*** Begin section ***

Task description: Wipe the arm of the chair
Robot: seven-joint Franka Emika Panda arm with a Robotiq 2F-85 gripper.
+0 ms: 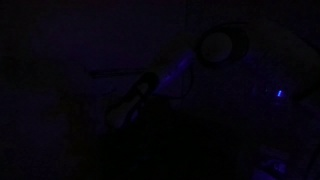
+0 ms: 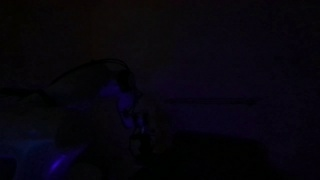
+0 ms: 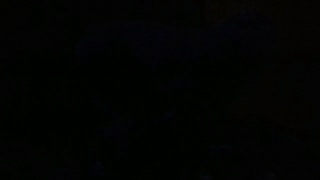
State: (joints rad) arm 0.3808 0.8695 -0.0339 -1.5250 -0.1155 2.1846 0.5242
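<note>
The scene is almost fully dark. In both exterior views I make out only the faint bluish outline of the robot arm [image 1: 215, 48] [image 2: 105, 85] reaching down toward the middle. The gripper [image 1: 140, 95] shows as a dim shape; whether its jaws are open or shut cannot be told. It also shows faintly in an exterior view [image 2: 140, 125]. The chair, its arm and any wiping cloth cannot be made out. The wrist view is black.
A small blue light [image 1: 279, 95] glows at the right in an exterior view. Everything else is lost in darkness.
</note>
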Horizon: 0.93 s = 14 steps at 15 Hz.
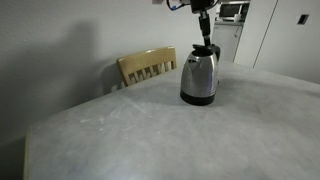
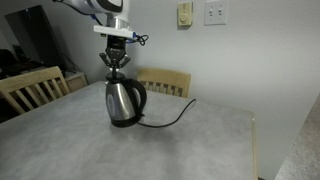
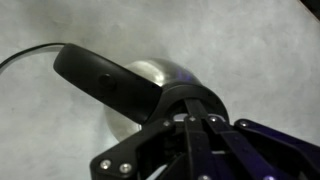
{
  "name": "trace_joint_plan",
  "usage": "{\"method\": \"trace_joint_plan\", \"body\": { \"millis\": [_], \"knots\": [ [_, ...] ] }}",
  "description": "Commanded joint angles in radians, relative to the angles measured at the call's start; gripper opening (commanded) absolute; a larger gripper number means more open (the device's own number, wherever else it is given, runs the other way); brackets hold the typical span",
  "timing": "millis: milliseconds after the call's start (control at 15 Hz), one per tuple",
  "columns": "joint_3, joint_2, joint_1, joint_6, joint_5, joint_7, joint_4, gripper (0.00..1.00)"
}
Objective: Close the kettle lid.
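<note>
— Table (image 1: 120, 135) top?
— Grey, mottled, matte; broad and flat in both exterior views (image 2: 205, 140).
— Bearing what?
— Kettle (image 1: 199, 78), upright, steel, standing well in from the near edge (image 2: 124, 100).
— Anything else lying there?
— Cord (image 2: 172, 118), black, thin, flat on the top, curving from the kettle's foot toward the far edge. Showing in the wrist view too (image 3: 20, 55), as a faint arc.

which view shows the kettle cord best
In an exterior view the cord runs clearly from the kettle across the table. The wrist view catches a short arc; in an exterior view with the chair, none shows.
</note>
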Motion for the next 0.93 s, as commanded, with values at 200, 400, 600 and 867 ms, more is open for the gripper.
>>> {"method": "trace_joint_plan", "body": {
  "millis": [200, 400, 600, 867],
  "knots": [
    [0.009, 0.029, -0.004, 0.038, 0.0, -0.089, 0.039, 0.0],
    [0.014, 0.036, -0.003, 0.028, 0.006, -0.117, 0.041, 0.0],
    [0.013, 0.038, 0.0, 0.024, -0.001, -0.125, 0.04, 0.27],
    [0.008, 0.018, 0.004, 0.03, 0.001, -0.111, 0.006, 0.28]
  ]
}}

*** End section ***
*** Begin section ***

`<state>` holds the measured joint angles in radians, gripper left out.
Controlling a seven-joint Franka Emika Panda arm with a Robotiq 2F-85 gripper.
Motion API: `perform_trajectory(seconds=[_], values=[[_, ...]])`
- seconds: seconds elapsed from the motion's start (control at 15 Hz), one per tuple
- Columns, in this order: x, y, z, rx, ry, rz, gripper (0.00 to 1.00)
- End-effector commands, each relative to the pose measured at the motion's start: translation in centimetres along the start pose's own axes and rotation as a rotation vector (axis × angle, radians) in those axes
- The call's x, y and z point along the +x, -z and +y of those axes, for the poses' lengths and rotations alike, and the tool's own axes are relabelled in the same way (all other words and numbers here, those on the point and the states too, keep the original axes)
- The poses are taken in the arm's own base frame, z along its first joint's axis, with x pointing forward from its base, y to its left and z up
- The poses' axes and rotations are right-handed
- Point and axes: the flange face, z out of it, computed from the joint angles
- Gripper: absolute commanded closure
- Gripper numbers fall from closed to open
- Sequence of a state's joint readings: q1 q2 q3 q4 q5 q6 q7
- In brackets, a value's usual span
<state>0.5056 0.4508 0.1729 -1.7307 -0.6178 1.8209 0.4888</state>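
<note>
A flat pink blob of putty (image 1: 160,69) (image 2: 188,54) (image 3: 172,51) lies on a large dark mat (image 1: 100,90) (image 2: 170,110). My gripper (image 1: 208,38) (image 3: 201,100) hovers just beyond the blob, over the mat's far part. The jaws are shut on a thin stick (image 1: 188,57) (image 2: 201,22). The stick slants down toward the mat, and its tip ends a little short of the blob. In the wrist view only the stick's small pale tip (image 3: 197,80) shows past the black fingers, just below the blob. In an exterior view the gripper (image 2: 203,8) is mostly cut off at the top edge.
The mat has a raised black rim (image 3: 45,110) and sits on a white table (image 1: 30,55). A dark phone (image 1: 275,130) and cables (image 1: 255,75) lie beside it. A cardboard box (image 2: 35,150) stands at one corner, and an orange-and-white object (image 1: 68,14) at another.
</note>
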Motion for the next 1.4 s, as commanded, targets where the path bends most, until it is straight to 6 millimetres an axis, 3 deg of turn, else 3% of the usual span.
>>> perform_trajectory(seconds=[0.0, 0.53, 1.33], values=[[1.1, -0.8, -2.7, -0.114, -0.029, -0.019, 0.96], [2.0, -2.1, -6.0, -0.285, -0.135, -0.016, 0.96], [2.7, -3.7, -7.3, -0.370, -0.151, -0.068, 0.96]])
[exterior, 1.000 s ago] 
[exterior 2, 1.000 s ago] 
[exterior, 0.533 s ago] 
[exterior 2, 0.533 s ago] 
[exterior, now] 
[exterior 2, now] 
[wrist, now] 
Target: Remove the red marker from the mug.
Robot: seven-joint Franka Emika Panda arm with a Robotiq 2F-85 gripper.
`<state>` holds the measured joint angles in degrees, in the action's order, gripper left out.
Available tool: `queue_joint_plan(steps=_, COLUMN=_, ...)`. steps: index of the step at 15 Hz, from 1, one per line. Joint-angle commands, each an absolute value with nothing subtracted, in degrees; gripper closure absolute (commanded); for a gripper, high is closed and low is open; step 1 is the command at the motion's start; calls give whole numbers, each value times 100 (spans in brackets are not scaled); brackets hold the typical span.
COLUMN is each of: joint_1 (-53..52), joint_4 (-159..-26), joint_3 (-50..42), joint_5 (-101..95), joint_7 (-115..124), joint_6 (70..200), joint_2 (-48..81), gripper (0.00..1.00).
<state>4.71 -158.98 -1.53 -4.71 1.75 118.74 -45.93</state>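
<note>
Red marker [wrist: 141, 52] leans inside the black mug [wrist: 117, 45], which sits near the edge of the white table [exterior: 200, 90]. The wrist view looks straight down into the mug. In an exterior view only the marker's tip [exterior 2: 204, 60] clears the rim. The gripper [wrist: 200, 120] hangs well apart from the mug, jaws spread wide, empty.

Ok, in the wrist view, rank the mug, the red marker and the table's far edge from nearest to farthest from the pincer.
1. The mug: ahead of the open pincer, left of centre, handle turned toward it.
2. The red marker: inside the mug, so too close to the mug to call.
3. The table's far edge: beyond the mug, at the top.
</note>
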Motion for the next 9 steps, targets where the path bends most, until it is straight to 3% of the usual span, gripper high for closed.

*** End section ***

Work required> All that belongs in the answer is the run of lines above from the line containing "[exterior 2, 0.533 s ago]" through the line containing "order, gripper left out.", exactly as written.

Solution for this task>
[exterior 2, 0.533 s ago] 
[exterior, now] 
[exterior 2, now] 
[wrist, now] 
Target: Remove the red marker from the mug.
Robot: seven-joint Franka Emika Panda arm with a Robotiq 2F-85 gripper.
`<state>` holds the measured joint angles in degrees, in the action's order, gripper left out.

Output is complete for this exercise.